In October 2019, easyGroup Ltd brought proceedings against Easy Live in respect of its use of several logo devices for ‘Easy Live Auctions’. easyGroup relied on eight of its ‘easy-‘ trade mark registrations. Easy Live had amended its logo device over time with new signs introduced in 2010, 2013 and 2016 placing greater emphasis of the ‘easy’ element and using a font more similar to that used by easyGroup.
easyGroup issued proceedings on 8 October 2019 and claimed infringement of its registered trade marks, based on both likelihood of confusion and reputation, and passing off.
Easy Live counterclaimed to partially revoke, on the basis of non-use, the relevant protected services covered by easyGroup’s trade marks. It subsequently amended its counterclaim to apply to revoke easyGroup’s Easy Networks mark which had not been registered for five years at the date of the original counterclaim (in 2019).

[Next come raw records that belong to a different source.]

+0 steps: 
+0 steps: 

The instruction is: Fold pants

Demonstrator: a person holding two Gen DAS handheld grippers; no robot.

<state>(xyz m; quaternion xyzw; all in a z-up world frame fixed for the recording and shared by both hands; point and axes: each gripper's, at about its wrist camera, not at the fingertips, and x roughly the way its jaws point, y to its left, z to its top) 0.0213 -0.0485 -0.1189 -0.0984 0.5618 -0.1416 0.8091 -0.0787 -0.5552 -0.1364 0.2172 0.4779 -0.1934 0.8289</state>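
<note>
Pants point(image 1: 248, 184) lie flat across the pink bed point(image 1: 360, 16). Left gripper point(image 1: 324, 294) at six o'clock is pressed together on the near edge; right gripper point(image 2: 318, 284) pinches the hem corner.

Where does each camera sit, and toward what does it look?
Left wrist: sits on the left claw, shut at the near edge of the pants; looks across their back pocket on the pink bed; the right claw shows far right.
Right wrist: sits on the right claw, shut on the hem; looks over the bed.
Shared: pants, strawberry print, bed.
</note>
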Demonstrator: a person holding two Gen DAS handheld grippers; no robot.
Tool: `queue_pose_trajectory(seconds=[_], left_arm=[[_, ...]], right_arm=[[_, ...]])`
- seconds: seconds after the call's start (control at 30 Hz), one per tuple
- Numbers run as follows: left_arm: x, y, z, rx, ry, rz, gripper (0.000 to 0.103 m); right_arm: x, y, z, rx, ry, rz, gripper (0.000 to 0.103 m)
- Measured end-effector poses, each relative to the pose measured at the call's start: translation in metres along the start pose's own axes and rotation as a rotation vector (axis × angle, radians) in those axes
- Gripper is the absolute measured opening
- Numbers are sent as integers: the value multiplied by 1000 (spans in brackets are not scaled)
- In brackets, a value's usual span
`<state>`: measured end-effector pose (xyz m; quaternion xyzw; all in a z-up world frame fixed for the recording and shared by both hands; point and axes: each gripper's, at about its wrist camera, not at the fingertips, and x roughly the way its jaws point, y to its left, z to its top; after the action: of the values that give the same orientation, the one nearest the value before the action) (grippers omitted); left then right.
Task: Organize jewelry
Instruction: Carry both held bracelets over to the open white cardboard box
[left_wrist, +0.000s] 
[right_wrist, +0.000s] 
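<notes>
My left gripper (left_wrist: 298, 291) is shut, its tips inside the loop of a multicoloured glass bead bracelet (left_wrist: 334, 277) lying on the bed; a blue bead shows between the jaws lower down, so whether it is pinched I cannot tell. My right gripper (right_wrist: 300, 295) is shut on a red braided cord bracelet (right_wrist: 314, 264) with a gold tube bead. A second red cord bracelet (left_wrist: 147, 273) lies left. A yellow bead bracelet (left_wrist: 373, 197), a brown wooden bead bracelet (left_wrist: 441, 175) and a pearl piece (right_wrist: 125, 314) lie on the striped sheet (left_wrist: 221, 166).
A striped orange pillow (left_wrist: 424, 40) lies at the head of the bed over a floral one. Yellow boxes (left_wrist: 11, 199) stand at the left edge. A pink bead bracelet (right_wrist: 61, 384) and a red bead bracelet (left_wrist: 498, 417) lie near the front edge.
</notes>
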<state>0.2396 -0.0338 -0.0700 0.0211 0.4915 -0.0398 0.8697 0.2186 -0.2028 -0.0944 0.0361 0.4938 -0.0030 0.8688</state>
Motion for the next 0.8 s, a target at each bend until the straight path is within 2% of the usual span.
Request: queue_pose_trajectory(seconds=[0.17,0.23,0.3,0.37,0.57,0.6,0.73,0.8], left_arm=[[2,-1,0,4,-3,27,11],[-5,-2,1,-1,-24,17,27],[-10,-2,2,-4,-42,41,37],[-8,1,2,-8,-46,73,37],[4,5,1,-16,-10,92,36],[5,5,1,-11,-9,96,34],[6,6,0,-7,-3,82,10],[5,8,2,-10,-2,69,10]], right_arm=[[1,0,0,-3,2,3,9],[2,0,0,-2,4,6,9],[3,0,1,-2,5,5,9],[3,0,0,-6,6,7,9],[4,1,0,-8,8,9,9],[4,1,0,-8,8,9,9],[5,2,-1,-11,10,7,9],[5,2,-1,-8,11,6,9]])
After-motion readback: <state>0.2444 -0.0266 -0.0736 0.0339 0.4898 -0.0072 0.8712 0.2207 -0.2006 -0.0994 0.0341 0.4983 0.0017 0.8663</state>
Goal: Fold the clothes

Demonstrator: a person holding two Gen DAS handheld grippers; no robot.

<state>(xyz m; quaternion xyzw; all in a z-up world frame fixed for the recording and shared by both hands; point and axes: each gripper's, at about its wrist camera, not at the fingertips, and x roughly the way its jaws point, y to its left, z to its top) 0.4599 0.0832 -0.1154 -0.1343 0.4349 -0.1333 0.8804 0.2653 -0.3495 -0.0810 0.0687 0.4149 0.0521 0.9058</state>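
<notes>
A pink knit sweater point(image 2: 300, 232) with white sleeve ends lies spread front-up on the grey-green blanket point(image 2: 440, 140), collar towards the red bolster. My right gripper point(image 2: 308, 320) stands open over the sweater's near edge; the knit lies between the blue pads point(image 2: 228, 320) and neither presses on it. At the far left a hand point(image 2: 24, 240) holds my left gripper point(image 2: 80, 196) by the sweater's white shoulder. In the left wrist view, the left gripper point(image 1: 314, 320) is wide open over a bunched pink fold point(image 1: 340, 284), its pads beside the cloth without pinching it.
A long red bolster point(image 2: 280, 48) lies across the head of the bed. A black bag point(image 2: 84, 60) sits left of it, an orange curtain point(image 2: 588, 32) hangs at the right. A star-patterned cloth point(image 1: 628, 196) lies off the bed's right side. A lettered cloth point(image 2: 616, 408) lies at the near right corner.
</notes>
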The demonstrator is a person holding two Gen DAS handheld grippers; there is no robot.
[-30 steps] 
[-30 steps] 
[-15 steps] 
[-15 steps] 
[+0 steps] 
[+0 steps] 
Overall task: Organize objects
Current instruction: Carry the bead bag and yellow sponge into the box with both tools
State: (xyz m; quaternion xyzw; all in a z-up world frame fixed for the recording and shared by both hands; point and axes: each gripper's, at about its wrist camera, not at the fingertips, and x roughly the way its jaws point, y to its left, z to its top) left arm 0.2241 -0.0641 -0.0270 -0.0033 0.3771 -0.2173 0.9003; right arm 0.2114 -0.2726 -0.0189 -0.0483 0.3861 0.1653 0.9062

Mann J dealt first with the defendant’s counterclaims for non-use, which concerned four of the eight registrations relied upon by easyGroup (easyGroup, easyMoney, easyProperty and Easy Networks). Mann J held that use made in the UK by easyGroup of its EU marks before IP Completion Day would be supportive of a finding of genuine use of the subsequent comparable marks.
easyGroup’s registrations were partially revoked for all of the contested services upon which easyGroup’s infringement claim relied, with the exception of ‘Data communications services’ for the Easy Networks mark. Insofar as there was any evidence of use for the provision of advertising or promotional services, this was provided to licensees only and insufficient to support the broader advertising and promotional services which easyGroup’s marks covered and which it sought to rely upon.
Concerning infringement, Mann J first addressed the relevant date for assessment and limitation which was disputed by the parties. He broke with recent jurisprudence to find that the date for assessment was the first use of each of the allegedly infringing sign, and that this was not impacted by the limitation date.
On likelihood of confusion, Mann J considered the similarity between easyGroup’s marks and the defendant’s signs to be moderate (at best), due to the common presence of the word ‘EASY’. However, Mann J held there to be no similarity between Easy Live’s activities and the goods/services left remaining following the partial revocation of the easyGroup marks. Confusion was not assessed in light of this determination.
easyGroup also claimed for infringement under TMA 1994, s 10(3), which was established in relation to the easyJet and easyMoney registrations. Key to this determination, in particular the finding of unfair advantage, was Mann J’s observation that Easy Life had intentionally altered their 2010, 2013 and 2016 logos to increase the similarity with easyGroup’s branding (para ).
easyGroup further claimed for passing off. Although it successfully established goodwill and misrepresentation, Mann J considered there was insufficient evidence of the likelihood of damage. easyGroup claimed its ability to charge licence fees would be diminished in consequence of the defendant’s actions, but this was not accepted.
easyGroup’s claim for revocation of the defendant’s registered trade mark was set aside for separate consideration.